What this task involves.
Exactly the lines starting at the line containing "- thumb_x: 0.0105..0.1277" and ending at the line containing "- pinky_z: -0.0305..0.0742" are to be written out from the listing below, both included.

Input data.
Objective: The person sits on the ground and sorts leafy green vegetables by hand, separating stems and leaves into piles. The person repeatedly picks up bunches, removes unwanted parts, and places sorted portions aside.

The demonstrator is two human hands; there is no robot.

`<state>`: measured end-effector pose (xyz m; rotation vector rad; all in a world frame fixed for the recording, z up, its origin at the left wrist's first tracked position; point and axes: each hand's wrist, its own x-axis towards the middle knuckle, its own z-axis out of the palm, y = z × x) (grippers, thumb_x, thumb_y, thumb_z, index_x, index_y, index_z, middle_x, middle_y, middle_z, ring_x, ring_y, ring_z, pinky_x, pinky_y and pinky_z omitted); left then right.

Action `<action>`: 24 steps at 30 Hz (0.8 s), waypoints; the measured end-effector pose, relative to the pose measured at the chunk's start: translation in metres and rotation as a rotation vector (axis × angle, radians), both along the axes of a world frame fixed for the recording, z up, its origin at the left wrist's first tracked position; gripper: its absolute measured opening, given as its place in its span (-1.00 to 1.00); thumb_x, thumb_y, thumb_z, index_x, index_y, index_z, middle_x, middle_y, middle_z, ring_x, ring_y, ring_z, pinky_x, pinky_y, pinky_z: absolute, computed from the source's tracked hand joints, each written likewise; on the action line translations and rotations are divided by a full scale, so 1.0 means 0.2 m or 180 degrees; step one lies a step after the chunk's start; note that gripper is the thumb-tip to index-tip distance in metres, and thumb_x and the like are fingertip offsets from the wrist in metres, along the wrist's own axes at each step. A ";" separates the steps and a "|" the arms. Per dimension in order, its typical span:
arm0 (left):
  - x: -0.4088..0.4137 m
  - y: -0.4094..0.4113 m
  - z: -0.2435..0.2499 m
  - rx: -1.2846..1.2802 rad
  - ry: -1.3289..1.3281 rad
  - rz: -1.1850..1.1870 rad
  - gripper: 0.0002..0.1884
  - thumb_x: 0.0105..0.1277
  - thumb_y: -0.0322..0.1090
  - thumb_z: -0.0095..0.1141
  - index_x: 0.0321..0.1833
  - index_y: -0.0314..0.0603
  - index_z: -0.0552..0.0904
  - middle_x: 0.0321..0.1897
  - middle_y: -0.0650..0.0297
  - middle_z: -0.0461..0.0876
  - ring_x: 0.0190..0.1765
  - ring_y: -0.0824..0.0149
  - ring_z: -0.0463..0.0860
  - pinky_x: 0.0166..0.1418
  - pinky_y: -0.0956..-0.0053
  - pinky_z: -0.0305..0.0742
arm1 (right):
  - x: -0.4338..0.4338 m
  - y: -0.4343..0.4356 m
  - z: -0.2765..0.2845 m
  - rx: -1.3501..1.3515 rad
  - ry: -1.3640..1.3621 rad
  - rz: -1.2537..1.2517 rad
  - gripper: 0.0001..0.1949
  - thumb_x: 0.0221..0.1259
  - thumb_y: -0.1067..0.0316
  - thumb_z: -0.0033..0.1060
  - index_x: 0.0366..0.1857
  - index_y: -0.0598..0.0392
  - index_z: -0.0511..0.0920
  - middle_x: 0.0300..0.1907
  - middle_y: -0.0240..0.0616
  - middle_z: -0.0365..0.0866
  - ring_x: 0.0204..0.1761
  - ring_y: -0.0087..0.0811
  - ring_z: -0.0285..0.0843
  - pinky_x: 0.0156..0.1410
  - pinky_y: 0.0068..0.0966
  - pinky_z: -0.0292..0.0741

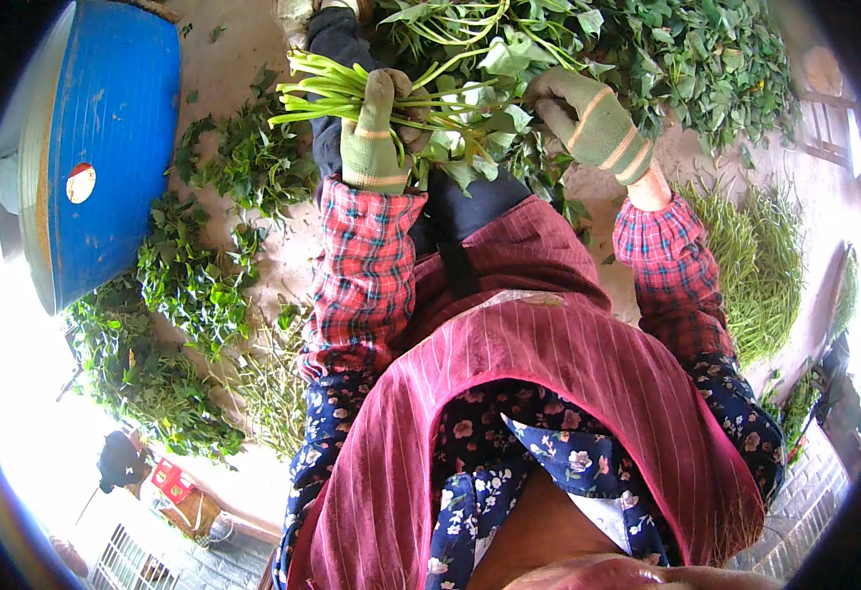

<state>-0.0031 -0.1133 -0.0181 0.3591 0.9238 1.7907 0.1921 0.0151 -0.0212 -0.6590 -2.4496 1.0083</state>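
My left hand, in a green knitted work glove with tan stripes, grips a bundle of pale green leaf stems. The cut-looking stem ends stick out to the left, and broad leaves hang on the bundle's right side over my dark-trousered lap. My right hand, gloved alike, is bent at the edge of a large heap of leafy green vines. Its fingers curl beside a leaf; whether they pinch a stem is hidden.
A big blue plastic tub stands at the left. Leafy heaps lie on the floor beside it. Bare stems are piled at right and at lower left. A wicker-like basket with a red item stands behind at lower left.
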 end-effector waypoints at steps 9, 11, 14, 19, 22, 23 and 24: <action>0.02 -0.01 0.09 0.0015 -0.0057 0.0028 -0.66 0.14 0.04 0.05 -0.42 -0.11 0.46 -0.63 0.28 0.43 -0.69 0.52 0.26 -0.70 0.67 0.08 | 0.13 0.24 0.04 -0.2755 0.1894 -0.3135 -0.90 0.08 0.41 -0.02 -0.36 0.06 0.51 -0.33 -0.30 0.55 -0.53 -0.54 0.40 -0.48 -0.69 0.37; -0.03 -0.02 0.09 0.0079 -0.0097 0.0016 -0.65 0.16 0.06 0.02 -0.38 -0.10 0.43 -0.64 0.29 0.42 -0.71 0.53 0.21 -0.69 0.65 0.06 | 0.18 0.19 0.14 -0.2471 0.1646 -0.2389 -0.92 0.06 0.40 0.02 -0.37 0.06 0.51 -0.34 -0.36 0.54 -0.54 -0.63 0.34 -0.52 -0.71 0.30; -0.06 0.00 0.08 0.0339 -0.0594 -0.0289 -0.69 0.21 0.05 -0.04 -0.36 -0.04 0.41 -0.62 0.35 0.38 -0.67 0.55 0.20 -0.64 0.66 0.07 | 0.16 0.02 0.23 -0.2155 0.0700 -0.0486 -0.90 0.04 0.41 0.05 -0.36 0.12 0.52 -0.49 -0.43 0.49 -0.57 -0.70 0.29 -0.47 -0.68 0.29; -0.03 0.02 0.10 0.0353 -0.0852 -0.0305 -0.72 0.26 0.02 -0.13 -0.35 0.00 0.42 -0.60 0.37 0.36 -0.66 0.55 0.19 -0.63 0.68 0.05 | -0.11 -0.20 0.16 -0.0005 0.0279 -0.0021 -0.82 -0.06 0.49 0.10 -0.30 0.17 0.53 -0.44 -0.25 0.54 -0.38 -0.43 0.52 -0.29 -0.61 0.42; -0.05 0.01 0.11 0.0531 -0.1098 -0.0368 -0.73 0.29 0.00 -0.19 -0.36 0.00 0.42 -0.59 0.36 0.33 -0.62 0.55 0.19 -0.62 0.68 0.06 | -0.17 -0.22 0.12 0.0240 0.0063 -0.0146 -0.80 -0.08 0.50 0.09 -0.29 0.14 0.54 -0.35 -0.14 0.54 -0.34 -0.22 0.53 -0.26 -0.49 0.46; -0.05 0.01 0.11 0.0501 -0.1085 -0.0392 -0.73 0.29 0.00 -0.18 -0.36 0.00 0.42 -0.59 0.36 0.33 -0.62 0.55 0.19 -0.62 0.68 0.06 | -0.17 -0.22 0.11 0.0177 -0.0058 -0.0257 -0.80 -0.07 0.51 0.08 -0.30 0.14 0.54 -0.35 -0.14 0.54 -0.35 -0.21 0.53 -0.25 -0.48 0.46; -0.05 0.00 0.11 0.0524 -0.1080 -0.0400 -0.73 0.29 0.00 -0.18 -0.37 0.01 0.42 -0.59 0.37 0.32 -0.62 0.55 0.19 -0.62 0.69 0.05 | -0.17 -0.22 0.10 0.0229 0.0218 -0.0164 -0.81 -0.07 0.51 0.08 -0.30 0.15 0.53 -0.35 -0.14 0.54 -0.34 -0.21 0.53 -0.25 -0.49 0.46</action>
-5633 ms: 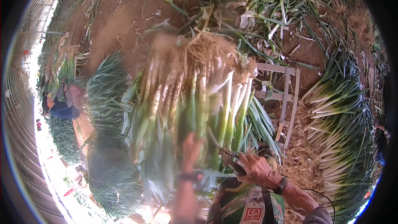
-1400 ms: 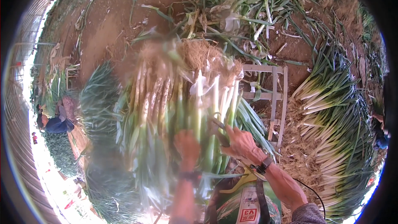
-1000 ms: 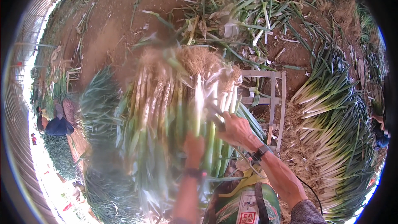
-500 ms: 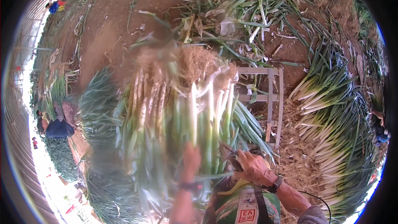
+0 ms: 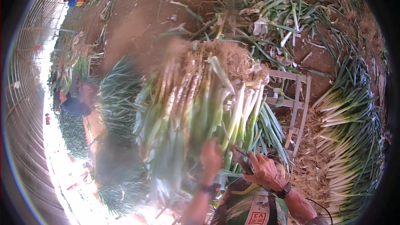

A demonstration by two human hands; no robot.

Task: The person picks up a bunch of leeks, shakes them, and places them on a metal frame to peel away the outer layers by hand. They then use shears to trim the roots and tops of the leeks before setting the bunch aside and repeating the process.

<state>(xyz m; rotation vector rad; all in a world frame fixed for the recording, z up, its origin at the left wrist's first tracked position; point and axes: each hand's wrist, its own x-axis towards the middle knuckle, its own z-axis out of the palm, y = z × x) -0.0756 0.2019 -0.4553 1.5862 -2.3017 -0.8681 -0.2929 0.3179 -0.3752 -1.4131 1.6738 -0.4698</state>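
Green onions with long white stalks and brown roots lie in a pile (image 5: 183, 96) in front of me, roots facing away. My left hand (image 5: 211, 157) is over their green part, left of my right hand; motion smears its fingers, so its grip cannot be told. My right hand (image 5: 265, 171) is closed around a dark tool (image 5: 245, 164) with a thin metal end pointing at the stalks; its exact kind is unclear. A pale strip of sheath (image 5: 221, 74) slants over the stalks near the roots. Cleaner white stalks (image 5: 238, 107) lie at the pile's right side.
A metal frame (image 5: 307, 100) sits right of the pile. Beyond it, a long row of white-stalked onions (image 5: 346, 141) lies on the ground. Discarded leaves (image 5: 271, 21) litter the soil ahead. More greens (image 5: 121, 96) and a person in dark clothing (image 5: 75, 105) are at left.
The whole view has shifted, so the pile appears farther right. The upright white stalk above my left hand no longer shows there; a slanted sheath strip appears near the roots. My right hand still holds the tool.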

Answer section.
  - thumb_x: 0.0105..0.1277
  - thumb_y: -0.0322..0.1090
  - thumb_z: -0.0095..0.1141
  - index_x: 0.0321..0.1833
  - index_y: -0.0314..0.0603
  - index_z: -0.0552..0.0904
  - middle_x: 0.0321..0.1897
  - middle_y: -0.0650..0.0297
  - middle_z: -0.0461..0.0876
  - ring_x: 0.0190..0.1765
  - ring_y: -0.0824..0.0149
  - ring_z: -0.0463..0.0860
  - pinky_x: 0.0166..0.1418
  - pinky_y: -0.0956..-0.0053
  - pinky_z: -0.0305..0.0742

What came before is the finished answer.